Elementar, da mais básica elementaridade, Vasco...

É elementar. Da mais básica elementaridade, Vasco. Até eu que sou analfabeta já sabia isto. Sabia que isto podia acontecer …

Como é que não sabias? Logo tu, um Doutor, um senhor de leis e de códigos….

Os meus códigos, Vasco, sempre foram da honra e da verdade. Do respeito e da virtude. Da entrega plena e verdadeira. Sempre, ouviste bem, sempre. Até ontem … até hoje… amanhã? Sei lá …

Desde que começámos a namorar e ainda solteiros (e depois de casados, bem se vê…), só tinham olhos para ti. Vivia em função de ti. Dos teus horários, dos teus interesses, do teu bem-estar. Do teu prazer… sim, ouviste bem: Do teu prazer. É disso que te falo nesta manhã em que te escrevo…. Tu, Vasco, eras/foste, o Sol. O rei Sol. Eu? Um quase nada, uma partícula atómica, uma poeira cósmica, que se incandescia com a tua passagem…

Estás atónito? Que te fale destas coisas? A “analfabeta” a falar de assuntos “científicos”? É, Vasco, a analfabeta, não o é completamente … mas olha, isso agora pouco importa. Não é de ciência que te quero falar. Falo-te de afectos. De prazer. De ter prazer, de dar prazer. E, ao falar-te disto, falo-te do que sempre me moveu, me fez estar contigo mais de trinta anos … Acreditar que um dia as coisas mudariam… Não mudaram, contudo, sei-o agora …

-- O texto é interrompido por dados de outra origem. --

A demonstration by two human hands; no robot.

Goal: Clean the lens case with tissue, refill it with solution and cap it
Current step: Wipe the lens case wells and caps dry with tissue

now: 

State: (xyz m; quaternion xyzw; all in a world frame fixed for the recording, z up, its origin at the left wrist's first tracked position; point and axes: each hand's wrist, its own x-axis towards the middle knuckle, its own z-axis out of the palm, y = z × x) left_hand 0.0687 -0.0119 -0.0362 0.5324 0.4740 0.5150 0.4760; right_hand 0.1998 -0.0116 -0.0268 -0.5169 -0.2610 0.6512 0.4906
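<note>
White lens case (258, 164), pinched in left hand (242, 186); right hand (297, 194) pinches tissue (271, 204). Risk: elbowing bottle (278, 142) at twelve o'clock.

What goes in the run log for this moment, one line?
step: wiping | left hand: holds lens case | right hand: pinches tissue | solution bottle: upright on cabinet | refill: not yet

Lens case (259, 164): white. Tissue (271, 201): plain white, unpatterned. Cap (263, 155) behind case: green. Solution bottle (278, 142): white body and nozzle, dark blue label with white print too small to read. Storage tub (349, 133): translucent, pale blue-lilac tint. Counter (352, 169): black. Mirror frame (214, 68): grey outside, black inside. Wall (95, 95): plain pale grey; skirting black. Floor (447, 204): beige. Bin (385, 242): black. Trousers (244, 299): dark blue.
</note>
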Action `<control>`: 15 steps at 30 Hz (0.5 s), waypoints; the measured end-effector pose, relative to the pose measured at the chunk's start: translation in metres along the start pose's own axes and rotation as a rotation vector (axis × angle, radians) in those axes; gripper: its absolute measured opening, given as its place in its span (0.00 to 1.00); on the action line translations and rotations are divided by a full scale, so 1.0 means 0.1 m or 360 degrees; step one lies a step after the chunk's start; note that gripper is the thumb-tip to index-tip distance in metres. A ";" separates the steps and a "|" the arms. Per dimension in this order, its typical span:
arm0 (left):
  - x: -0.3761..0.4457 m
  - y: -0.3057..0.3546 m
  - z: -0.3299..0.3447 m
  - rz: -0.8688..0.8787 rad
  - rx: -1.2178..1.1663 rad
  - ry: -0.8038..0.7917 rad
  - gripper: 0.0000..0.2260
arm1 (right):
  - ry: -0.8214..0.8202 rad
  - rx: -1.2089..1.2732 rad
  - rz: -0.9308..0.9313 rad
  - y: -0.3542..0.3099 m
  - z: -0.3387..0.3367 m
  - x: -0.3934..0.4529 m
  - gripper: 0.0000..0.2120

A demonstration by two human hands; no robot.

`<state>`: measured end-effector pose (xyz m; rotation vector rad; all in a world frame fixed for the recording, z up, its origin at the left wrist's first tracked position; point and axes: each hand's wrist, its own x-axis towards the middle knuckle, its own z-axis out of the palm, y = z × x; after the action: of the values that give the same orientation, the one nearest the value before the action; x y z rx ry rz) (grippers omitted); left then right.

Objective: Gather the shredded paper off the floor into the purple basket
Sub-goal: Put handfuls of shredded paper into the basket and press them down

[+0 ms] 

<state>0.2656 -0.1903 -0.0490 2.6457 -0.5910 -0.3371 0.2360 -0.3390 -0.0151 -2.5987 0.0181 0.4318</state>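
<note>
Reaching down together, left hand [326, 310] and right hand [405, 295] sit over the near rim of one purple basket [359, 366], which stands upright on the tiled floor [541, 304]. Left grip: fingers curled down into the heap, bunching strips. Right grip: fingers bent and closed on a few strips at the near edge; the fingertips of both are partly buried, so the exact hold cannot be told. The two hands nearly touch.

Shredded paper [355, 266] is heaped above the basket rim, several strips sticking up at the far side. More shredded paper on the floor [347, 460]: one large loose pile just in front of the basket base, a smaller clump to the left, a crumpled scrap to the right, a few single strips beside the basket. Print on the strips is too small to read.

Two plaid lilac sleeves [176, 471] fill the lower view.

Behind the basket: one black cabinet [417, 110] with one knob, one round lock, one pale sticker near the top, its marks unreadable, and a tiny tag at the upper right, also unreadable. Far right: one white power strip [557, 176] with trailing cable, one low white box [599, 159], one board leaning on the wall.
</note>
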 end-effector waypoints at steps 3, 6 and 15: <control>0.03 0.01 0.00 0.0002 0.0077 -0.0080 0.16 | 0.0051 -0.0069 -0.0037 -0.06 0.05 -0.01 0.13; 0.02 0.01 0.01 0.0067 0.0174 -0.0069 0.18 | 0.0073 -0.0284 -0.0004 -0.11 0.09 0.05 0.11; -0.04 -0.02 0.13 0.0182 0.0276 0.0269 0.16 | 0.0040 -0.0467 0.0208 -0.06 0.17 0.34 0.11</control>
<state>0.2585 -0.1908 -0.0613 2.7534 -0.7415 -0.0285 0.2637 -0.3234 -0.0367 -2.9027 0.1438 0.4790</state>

Sempre, ao longo de muitos e muitos anos, tentei que me desses valor. Valor ao que fazia, ao que dizia e, particularmente, ao que sentia.

É certo que não me batias ou maltratavas. É igualmente certo que me davas alguma liberdade. Por exemplo: não fazias questão de me acompanhar ao supermercado, à praça, à lavandaria, ao sapateiro. Mas as coisas já eram diferentes se pensasse em ir sozinha a um museu, a um cinema, ainda que de dia … Não te fazia sentido. Como não te fazia sentido prescindires dos teus hobbies para me acompanhares nos meus… Afinal, coisas tão sem interesse, não eram Vasco?

Os anos foram passando. Aos poucos, deixei sequer de sugerir ir aqui ou além. Limitava-me a trabalhar, a cuidar da casa e dos filhos e a esperar que me olhasses. Suponho que por essa altura fiquei transparente. Deixaste simplesmente de me ver. De quando em vez, usavas um outro sentido, o tacto, e tocavas-me… e, lamentavelmente dei-me conta só me tocavas já o corpo, que a alma, Vasco, essa começou a subir, a subir, encontrou uma nuvem e … suponho que hibernou desmedidamente.

Também por essa altura, Vasco, tantas e tantas vezes, desejei hibernar com a alma. Hibernar e não acordar…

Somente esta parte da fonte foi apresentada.